If someone merely asks, "How are you?" with the predictable sad head tilt necessary while talking to a cancer sufferer, I just say "Hanging in there, thank you. How are you?" and leave it at that. But if they start asking more detailed questions about my recovery, all I want is for them to listen to the answer. Really listen the way I listen while they tell me about their life and issues. I'm not looking for advice, miracle cures, anecdotal tales of people they know who either died from rectal cancer or had a miraculous cure from eating beetle intestines, or for sympathy. I just want them to understand a little better why I have to say no when they invite me places or ask impossible favors from me. I'd like them to understand that it's not as simple as, "The cancer's out, your treatments are over, time to get back to your pre-cancer life! Let's go!" The cancer leaves issues, the surgeries leave issues, the treatments leave issues, and the mental stress leaves issues. Give me time and space to deal with those issues and if you don't want to really listen to the description of those issues, don't ask. Just smile when I say I'm hanging in there and leave it at that.
As for Big Carrot, I've had a lot of really, really rough nights perched atop my Squatty Potty since my reversal, but the absolute worst one, the one I will always remember, was after I decided to introduce a couple of raw carrots into my diet and see how it went. It felt like I swallowed a couple of live lobsters whole- shell, claws, the whole kitten caboodle- and they were trying to fight their way out. If eating carrots is the only way to prevent a recurrence, I'm doomed. I'm not hosting another lobster heavyweight bout in my intestines. I'd rather drink a fruit smoothie full of almonds.

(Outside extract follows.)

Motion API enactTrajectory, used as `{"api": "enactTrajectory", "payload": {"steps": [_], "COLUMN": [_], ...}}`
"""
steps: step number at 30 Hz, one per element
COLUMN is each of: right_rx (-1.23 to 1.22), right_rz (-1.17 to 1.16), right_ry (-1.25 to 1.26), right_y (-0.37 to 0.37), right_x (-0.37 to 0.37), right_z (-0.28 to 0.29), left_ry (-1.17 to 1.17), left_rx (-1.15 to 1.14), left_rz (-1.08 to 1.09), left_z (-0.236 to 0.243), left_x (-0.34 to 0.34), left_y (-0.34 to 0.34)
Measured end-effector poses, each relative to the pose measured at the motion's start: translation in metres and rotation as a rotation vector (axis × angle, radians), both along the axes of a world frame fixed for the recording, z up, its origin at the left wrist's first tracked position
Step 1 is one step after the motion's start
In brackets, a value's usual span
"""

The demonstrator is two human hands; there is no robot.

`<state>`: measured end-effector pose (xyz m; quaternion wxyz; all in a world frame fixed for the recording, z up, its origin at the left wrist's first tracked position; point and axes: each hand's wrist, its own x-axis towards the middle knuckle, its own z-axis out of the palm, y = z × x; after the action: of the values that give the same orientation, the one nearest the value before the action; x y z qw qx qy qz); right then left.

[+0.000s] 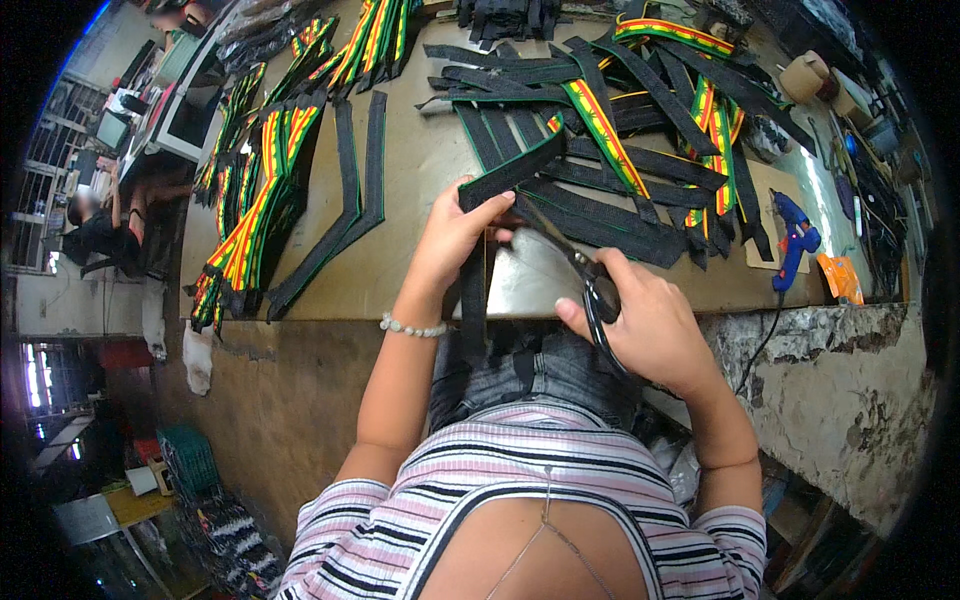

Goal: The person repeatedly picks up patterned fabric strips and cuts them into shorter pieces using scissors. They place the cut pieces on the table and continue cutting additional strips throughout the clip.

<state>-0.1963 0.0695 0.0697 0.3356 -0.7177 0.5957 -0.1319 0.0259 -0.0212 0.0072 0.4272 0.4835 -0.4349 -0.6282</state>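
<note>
My left hand, with a beaded bracelet at its wrist, pinches a black strap with a green edge. One part of this strap slants up to the right, and another hangs down past the table's front edge. In my right hand is a pair of scissors with black handles, its blades pointing up and left towards the strap at my left fingers. Whether the blades touch the strap I cannot tell. Just beyond my hands lies a loose heap of black straps, some showing red, yellow and green striped faces.
Bundled striped straps lie at the table's left, beside two bent black straps. At right are a blue glue gun on cardboard, its cord hanging over the edge, and an orange packet. Another person is at the far left.
</note>
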Motion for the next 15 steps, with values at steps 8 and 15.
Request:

One last chapter to this novel-- The first question I asked my top-rated colorectal surgeon when he told me it was cancer was, "Could I have prevented this?" and he said, "No, there was nothing you could have done differently that would have kept this cancer from growing in your body." So any attempts by well-meaning individuals to blame me for getting this sucky, sucky disease go in one ear and out the other. I don't have time or patience for the blame game. I'd much rather work on getting healthy in the future than beat myself up over what I should or shouldn't have done in the past. But that's just me.
Judy-who will never be a victim of Big Carrot again!
Maggie Nell wrote:A thread on the same theme that was prepped circa 2013
viewtopic.php?f=1&t=43511
inorganic8 wrote:I don't know how this site feels about thread resurrection, but I just had to share some more venting. My DH is now in hospice, and is resting comfortably. For that I am grateful. However, it is still amazing the things people think are ok to say to me right now.
It is truly amazing what people think is "helpful."